[Start of Attachment]

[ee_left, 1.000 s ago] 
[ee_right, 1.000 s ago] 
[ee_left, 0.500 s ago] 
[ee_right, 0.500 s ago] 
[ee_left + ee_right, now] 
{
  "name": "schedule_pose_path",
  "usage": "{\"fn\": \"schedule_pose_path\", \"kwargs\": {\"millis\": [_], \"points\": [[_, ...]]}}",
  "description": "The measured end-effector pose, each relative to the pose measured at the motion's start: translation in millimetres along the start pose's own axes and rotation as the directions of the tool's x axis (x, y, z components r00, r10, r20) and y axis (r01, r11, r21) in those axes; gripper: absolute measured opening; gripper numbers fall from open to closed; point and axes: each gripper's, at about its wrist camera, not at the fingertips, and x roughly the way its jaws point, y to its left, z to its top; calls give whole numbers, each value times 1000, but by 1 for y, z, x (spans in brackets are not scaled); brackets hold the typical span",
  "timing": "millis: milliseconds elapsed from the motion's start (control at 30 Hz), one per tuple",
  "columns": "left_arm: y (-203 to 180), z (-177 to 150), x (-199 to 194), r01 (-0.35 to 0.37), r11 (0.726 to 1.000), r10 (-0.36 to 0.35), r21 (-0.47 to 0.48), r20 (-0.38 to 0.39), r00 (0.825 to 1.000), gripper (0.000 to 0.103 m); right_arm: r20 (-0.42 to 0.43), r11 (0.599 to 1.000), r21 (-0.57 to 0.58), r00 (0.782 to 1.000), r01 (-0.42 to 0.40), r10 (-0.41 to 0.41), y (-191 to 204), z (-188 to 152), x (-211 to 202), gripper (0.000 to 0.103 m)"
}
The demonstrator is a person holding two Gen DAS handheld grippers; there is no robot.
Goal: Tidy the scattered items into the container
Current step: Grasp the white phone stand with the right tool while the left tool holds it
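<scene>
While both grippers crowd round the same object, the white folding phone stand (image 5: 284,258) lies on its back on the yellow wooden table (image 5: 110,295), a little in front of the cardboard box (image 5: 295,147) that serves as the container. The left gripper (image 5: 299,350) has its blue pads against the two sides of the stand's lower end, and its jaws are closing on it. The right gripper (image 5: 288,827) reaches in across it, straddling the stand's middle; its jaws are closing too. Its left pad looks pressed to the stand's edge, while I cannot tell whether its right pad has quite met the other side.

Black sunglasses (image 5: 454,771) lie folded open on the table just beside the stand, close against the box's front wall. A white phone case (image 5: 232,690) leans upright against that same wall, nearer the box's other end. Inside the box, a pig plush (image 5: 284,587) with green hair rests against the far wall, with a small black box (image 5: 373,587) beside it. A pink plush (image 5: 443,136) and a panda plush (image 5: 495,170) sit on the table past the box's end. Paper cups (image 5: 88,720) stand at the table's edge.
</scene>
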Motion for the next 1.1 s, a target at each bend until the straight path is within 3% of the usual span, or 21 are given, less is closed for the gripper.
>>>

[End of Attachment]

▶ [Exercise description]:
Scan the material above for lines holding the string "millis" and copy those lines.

▶ [Task response]:
  "usage": "{\"fn\": \"schedule_pose_path\", \"kwargs\": {\"millis\": [_], \"points\": [[_, ...]]}}",
  "timing": "millis: milliseconds elapsed from the motion's start (control at 30 Hz), one per tuple",

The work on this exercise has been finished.